My weekly sessions with Wendell were going very well; he was progressing rapidly thanks to his hard work and conscientiousness. Wendell always did his homework, always came prepared to our lesson. I really couldn't ask for a better student.

Ellen was teaching a student of her own before Wendell arrived, so I had to wait until we were finished to talk to her. I anticipated seeing her as much as I loved the lesson itself. "Hey Ellen! How've you been?"

She dashed over to give me a hug. "Hey, Bella! I'm doin' fine; how are you?"

We talked for a bit before I remembered that I'd asked her to listen for any word about Jacob.

"I haven't seen or heard from him in a couple of weeks," she said, shaking her head. "I also haven't heard of any problems at home, or anything like that. So that's good, I guess. He might just be busy with work and school."

"I hope so." I frowned. Maybe I should stop at the store again to see him. Not tonight, though.

"I'd love to stay and talk some more, but I've got to head out now," I said, glancing at my watch.
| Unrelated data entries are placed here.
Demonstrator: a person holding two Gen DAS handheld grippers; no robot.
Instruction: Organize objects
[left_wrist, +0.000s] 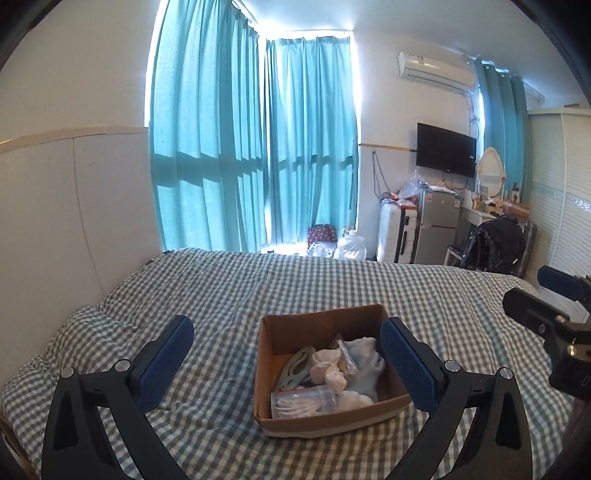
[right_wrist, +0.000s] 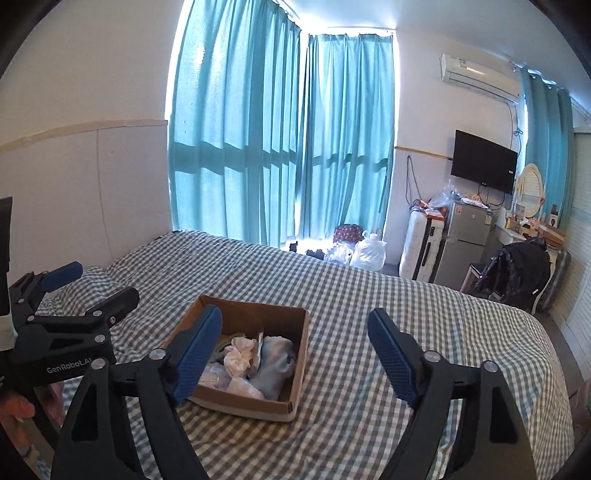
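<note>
Left claw (left_wrist: 286, 360) and right claw (right_wrist: 295, 354), both spread and empty, hovered over the open brown cardboard box (left_wrist: 373, 413) of white socks and small items, centred on the green-checked bed (left_wrist: 207, 284), apparently for reach.

This is a lived-in bedroom in a home. A bed (left_wrist: 258, 284) with a grey-and-white checked cover spreads out directly below and ahead of the hand-held gripper (left_wrist: 286, 354). Beyond it hang long teal curtains (left_wrist: 251, 147) over bright windows. Further ahead to the right are a wall-mounted television (left_wrist: 446, 149), an air conditioner (left_wrist: 436, 70), a small fridge (left_wrist: 437, 225), a white suitcase (left_wrist: 397, 236) and a dressing table mirror (left_wrist: 490, 171).
</note>
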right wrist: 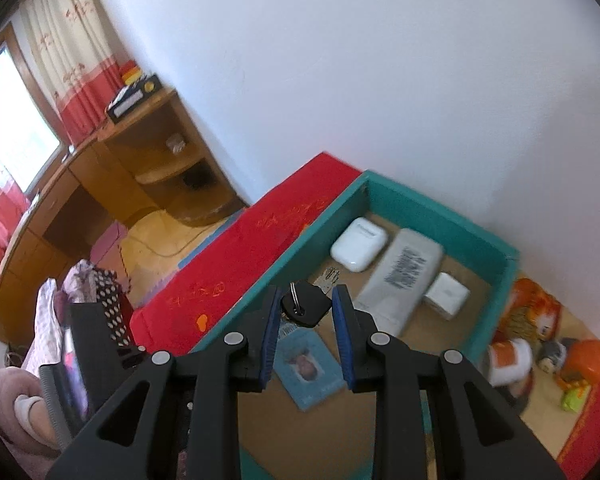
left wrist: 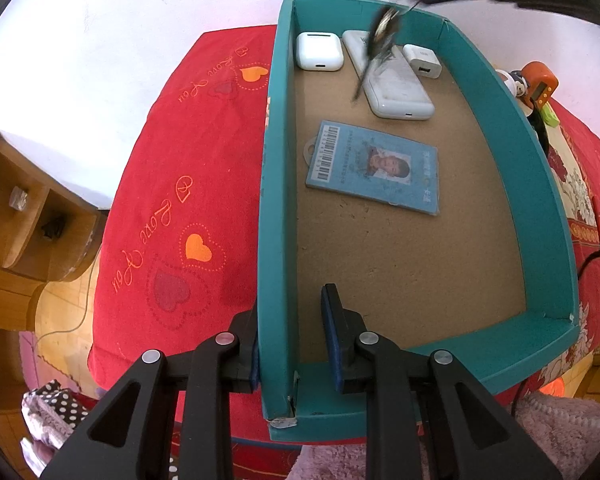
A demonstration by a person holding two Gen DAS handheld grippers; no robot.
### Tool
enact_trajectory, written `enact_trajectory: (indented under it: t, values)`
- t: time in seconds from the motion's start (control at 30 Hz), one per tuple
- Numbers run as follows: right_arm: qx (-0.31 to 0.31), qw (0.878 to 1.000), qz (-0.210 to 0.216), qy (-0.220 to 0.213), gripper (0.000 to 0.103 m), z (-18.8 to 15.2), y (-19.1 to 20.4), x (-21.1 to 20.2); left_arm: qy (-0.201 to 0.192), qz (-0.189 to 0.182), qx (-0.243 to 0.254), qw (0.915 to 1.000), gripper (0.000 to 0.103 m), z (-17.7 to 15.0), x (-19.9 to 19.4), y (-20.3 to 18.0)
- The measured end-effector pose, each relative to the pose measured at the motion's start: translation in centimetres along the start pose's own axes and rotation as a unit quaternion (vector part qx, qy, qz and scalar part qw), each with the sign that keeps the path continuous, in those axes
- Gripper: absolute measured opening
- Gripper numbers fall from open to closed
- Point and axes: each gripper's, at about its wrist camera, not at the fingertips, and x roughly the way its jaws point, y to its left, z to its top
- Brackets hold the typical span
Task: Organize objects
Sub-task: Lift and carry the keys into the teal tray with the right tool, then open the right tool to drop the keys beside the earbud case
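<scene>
The right gripper (right wrist: 305,312) pinches a black key (right wrist: 304,309) and holds it up over the teal box (left wrist: 512,152) on the red bed (left wrist: 180,184). The left gripper (left wrist: 294,340) has its fingers spread on both sides of the box's near wall, maybe not squeezing it. If the key is let go from this high, it could bounce onto the white power bank (left wrist: 392,84) or the ID card (left wrist: 374,166). The box might slide on the soft bed too.
</scene>
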Motion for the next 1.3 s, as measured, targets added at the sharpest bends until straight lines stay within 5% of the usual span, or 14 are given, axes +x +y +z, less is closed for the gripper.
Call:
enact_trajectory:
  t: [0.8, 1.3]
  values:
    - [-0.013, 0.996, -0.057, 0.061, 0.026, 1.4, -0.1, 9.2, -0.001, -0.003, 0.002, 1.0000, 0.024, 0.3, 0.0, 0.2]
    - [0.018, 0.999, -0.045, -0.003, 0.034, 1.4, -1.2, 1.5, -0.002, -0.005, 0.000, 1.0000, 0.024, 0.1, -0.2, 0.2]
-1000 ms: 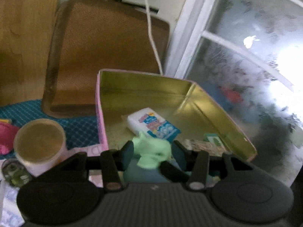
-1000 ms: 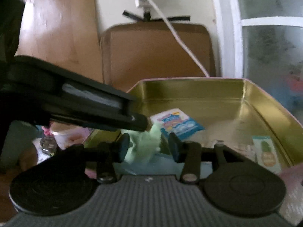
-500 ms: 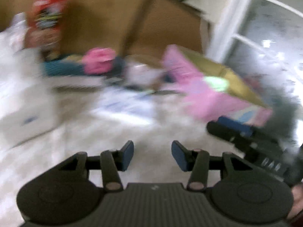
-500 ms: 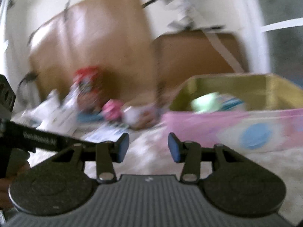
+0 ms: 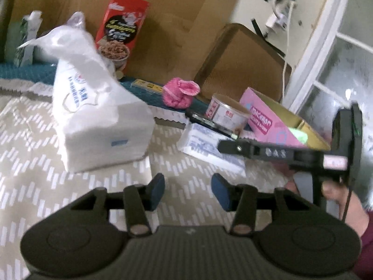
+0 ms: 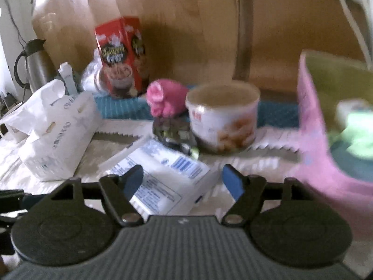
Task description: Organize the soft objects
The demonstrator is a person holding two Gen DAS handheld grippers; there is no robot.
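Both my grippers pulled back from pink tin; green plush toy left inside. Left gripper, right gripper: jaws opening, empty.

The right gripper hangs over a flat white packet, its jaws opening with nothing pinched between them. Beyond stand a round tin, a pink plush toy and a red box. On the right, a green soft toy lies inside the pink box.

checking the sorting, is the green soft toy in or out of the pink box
In: the green soft toy lies inside the open pink box, behind its wall.
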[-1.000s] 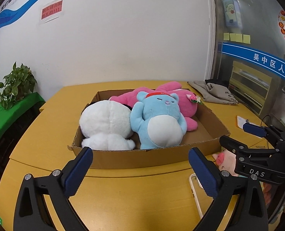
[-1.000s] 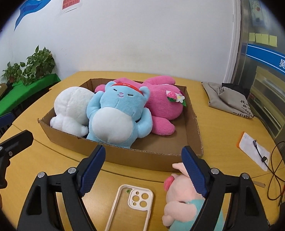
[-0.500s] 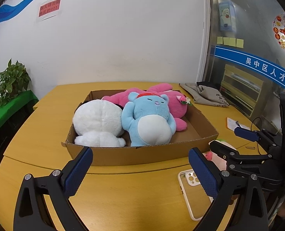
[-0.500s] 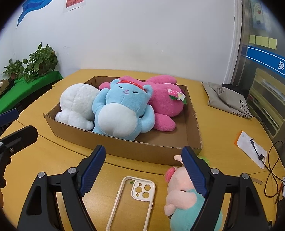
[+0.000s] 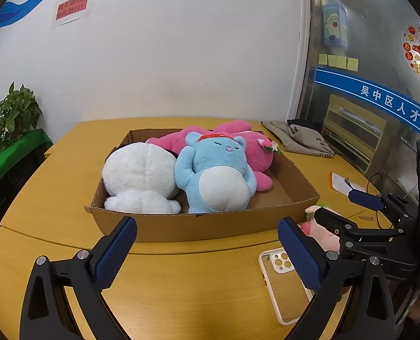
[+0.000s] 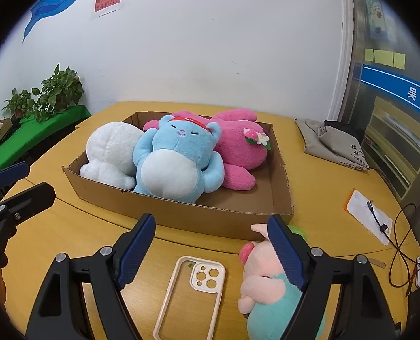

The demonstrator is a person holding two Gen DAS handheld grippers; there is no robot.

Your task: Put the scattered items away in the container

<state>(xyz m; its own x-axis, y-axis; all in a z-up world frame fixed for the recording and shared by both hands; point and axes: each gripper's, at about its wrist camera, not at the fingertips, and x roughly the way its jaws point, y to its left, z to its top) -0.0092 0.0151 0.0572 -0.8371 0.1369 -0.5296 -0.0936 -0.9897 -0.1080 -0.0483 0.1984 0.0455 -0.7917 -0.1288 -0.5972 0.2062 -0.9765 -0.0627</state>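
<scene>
A shallow cardboard box (image 5: 181, 226) (image 6: 181, 212) on the yellow table holds a white plush (image 5: 142, 175) (image 6: 110, 150), a blue bear plush (image 5: 215, 175) (image 6: 173, 161) and a pink plush (image 5: 255, 147) (image 6: 238, 147). A pink pig plush in teal clothes (image 6: 263, 286) (image 5: 323, 232) lies outside the box, at its near right corner. My right gripper (image 6: 212, 252) is open and empty; its right finger overlaps the pig. My left gripper (image 5: 207, 252) is open and empty before the box's front wall.
A cream phone case (image 6: 193, 289) (image 5: 286, 274) lies on the table (image 6: 76, 232) between the right gripper's fingers. A grey cloth bag (image 6: 334, 141) lies at the back right, a white card with a cable (image 6: 371, 215) at the right edge. Potted plants (image 6: 48, 93) stand at left.
Both grippers have drawn back from the box and risen a little, so the box looks smaller. The phone case and pig show more fully. Both grippers stay open.
</scene>
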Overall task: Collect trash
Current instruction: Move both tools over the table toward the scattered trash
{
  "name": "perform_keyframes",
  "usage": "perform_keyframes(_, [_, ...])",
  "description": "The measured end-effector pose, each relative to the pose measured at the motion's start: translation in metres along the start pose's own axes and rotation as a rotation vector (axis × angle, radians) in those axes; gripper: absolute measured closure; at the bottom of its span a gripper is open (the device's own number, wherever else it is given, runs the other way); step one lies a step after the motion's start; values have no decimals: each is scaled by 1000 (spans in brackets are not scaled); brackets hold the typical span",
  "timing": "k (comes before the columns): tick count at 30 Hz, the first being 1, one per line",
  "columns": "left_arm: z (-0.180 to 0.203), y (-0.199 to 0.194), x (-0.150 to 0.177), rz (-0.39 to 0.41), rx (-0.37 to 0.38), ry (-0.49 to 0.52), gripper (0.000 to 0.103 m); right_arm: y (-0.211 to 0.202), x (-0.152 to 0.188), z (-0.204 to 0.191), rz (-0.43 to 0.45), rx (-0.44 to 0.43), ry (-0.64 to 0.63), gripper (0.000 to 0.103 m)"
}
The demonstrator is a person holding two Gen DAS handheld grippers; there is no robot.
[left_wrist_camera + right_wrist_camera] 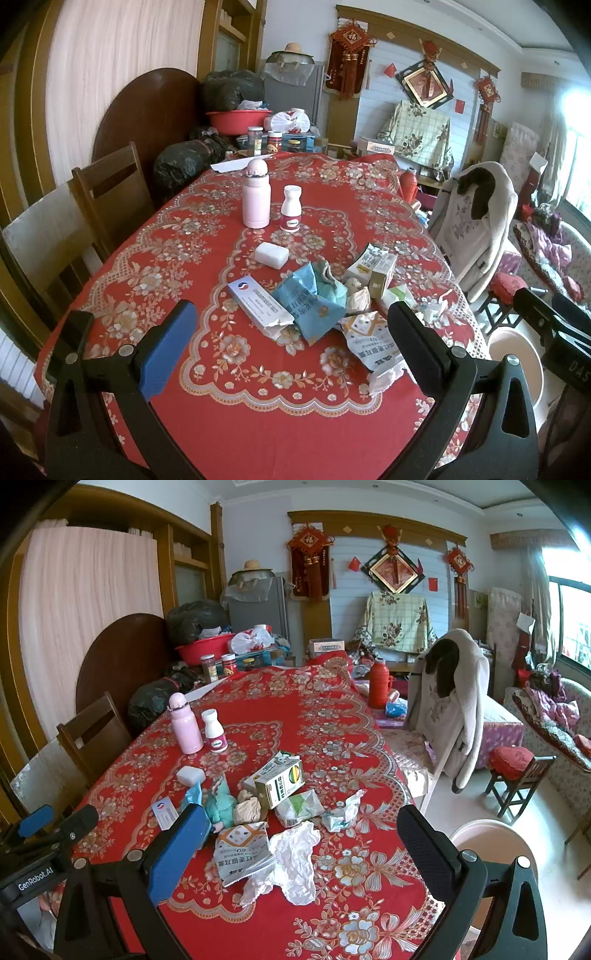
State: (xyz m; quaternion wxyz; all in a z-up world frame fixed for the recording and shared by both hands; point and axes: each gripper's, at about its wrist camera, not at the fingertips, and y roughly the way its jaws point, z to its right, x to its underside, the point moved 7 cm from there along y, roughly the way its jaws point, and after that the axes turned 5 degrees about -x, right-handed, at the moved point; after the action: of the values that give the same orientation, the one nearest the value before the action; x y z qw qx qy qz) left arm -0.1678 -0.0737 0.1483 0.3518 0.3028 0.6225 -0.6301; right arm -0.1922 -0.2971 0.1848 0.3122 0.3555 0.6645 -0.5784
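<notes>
A pile of trash lies on the red tablecloth point(258, 424): a blue wrapper point(308, 302), a long white box point(258, 304), cartons point(373, 267), a white snack bag point(369, 341). In the right wrist view I see the snack bag point(243, 851), crumpled white paper point(295, 860), a green-white carton point(279, 782), a flattened pack point(299, 806) and a crumpled tissue point(343, 814). My left gripper point(291, 326) is open and empty, just short of the pile. My right gripper point(303, 840) is open and empty above the snack bag and paper.
A pink flask point(256, 197), a white pill bottle point(291, 208) and a white soap-like block point(271, 254) stand further back. A pinkish bin point(491, 845) is on the floor off the table's right edge. Chairs stand left point(110, 199) and right point(450, 701).
</notes>
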Motion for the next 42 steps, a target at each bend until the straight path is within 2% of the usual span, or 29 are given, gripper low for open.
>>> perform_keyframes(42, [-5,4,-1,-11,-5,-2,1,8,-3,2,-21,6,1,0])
"Got a hot date?" she asked teasingly.

I stood still where I was for a second, realizing that my usual reply of "Yeah, right" wasn't exactly true here. Ellen did a double-take when she saw me, and said, "Holy moly, you do!" She ran back over to me eagerly. "Spill, girl. NOW."

"Uh...well, I'm not really sure..." I stammered. Ellen glared at me impatiently. and spread her hands out in a "what are you waiting for?" gesture.

"I guess...I think I'm seeing someone," I said slowly.

She nodded her head. "Now we're making progress. Who?"

Was it okay to talk about this? Edward and I had discussed a few possibilities to get out of my apartment, like going to movies or museums, weather permitting. I suppose there wouldn't be a problem if we went public.

"Edward Cullen." I waited for her reaction.

Her eyes grew large with surprise. "Really?"

"Yeah, really. I think. It's pretty early." Suddenly, I became extremely nervous that I was either jinxing this, or worse, somehow causing trouble for Edward. "But look, I haven't said anything to anyone. Not even to Rick. It's so recent, I guess I don't want to say anything out of turn." I looked at her significantly.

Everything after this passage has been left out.